Advertising on Facebook can be a small investment but can reach masses of new followers with very specifically targeted ads.
User generated content, which can be acquired by generating a simple hashtag, can produce masses of excellent content for free and can help people form a connection with a brand. It also means your feed will be constantly fresh and identifiable amongst your customers.
Shoppable content is being led by Instagram. Strategic hashtags and great images are driving this trend and is definitely one to watch for jewellery companies. Within three clicks customers can go from Instagram picture to shopping basket. Shopify, Engagehub, Foursixty and snapppt are some shoppable content platforms.
Rubies – Joanna Hardy, independent fine jewellery specialist and regular on BBC’s Antiques Roadshow, took us through a presentation on ‘ruby land’.
Pretty much every year for the last few years there has been a world record ruby. The latest, the Sunrise Ruby is 23.59ct. Ruby is commanding huge money.

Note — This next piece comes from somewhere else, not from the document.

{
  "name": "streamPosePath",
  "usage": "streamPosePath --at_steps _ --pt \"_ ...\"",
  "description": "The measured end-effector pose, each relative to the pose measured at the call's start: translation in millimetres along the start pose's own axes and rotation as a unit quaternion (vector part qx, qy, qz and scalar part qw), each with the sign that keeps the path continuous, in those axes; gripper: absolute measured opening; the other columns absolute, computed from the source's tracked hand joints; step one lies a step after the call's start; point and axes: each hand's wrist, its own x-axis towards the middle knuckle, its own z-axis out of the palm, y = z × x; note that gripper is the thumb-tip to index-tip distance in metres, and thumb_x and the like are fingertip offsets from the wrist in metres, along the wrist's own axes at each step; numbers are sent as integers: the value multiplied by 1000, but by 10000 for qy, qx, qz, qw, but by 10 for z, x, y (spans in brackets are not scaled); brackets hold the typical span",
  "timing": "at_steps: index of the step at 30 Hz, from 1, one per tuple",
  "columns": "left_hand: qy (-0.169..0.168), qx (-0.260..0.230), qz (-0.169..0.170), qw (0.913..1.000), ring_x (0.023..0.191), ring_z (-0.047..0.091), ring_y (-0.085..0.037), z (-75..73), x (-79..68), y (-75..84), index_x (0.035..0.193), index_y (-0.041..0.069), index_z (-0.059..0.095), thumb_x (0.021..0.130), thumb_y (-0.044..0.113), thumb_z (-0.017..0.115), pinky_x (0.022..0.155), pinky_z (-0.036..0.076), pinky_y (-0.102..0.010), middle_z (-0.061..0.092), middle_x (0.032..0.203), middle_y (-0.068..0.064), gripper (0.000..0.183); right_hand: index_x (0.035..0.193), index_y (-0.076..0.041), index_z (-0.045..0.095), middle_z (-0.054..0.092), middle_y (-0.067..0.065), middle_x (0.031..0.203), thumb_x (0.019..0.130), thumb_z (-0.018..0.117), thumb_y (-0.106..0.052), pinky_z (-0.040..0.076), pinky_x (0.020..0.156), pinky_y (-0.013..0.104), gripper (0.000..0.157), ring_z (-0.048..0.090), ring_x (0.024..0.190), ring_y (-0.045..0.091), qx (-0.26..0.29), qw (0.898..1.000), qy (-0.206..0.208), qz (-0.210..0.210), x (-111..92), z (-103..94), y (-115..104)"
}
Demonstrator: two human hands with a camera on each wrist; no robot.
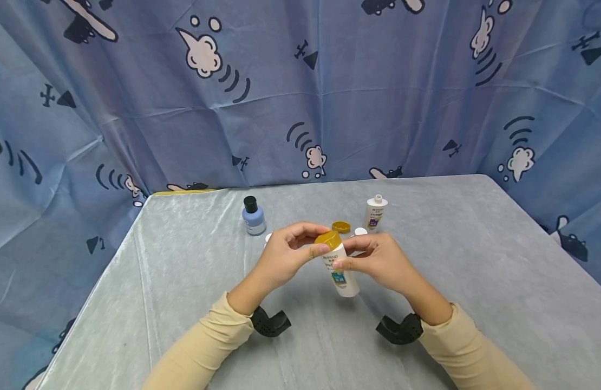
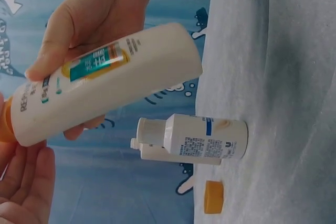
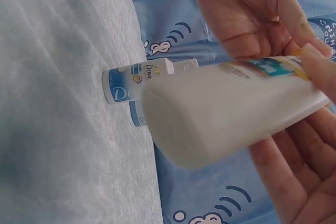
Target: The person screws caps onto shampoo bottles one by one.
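Observation:
A white shampoo bottle (image 1: pixel 346 281) with a green label and a yellow cap (image 1: pixel 330 239) is held tilted over the table, its base lowest. My left hand (image 1: pixel 283 257) pinches the yellow cap between thumb and fingers. The right hand (image 1: pixel 380 262) grips the bottle's upper body, thumb across the front. In the left wrist view the cap sits at the neck of the bottle (image 2: pixel 115 82), beside the left fingers (image 2: pixel 31 177). The right wrist view shows the bottle's base facing the camera.
A blue bottle (image 1: pixel 254 219) with a black top stands back left. An uncapped white bottle (image 1: pixel 375 212) stands back right, near a loose yellow cap (image 1: pixel 341 227). A white bottle (image 2: pixel 210 137) and a blue-and-white Dove bottle (image 3: pixel 137 80) stand mostly hidden behind the hands in the head view.

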Motion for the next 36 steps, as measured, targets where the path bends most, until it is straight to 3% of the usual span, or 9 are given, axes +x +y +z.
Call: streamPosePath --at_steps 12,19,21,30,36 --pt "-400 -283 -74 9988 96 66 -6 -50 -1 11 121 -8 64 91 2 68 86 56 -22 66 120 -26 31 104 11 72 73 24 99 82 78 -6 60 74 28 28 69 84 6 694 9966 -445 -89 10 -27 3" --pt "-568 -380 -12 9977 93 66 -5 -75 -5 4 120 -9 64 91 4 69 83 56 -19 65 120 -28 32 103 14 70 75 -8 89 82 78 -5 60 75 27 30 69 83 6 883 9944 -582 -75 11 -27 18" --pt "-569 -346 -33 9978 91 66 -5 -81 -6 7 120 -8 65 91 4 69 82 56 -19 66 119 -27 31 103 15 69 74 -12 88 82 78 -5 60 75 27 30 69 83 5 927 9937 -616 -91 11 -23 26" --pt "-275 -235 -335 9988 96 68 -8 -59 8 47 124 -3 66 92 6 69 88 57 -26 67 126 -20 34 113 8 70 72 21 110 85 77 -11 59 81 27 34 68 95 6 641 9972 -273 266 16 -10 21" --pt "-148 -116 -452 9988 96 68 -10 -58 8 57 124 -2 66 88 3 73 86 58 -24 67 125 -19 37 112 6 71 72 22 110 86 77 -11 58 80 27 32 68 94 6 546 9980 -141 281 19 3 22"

There’s no argument about that.
Thailand and Cambodia have both more or less dried up of rubies. The areas are now limited to artisan stones and they are so small, there is nothing really of value. Myanmar in Burma, however, contains slightly more, Hardy insisted.
Ruby Dragon is the biggest ruby mining company in the Mogok area of Burma. For the first few years, at 300 metres down they did not find a single ruby.
Remarkable stories emerged of how she met ruby cutters in Burma who were able to cut stones without microscopes or loops or any such technology. Has this craft been lost in the West?
Hardy noted that a lot of future gemstones will originate from Mozambique. About 8.4 million carats of ruby came out of one mine in 2015.
It was in Mozambique that the Eyes of the Dragon, which together way 45ct, were found. Mr Veersak in Thailand, who taught himself to cut, cut the rubies himself, which is a rarity in itself.
The Grill Willie interview concluded the day’s proceedings. Another invaluable day of keynotes provided by the CMJ to retailers, with the addition of highly insightful break out seminars made 2016’s UK Jewellery Conference a truly successful event.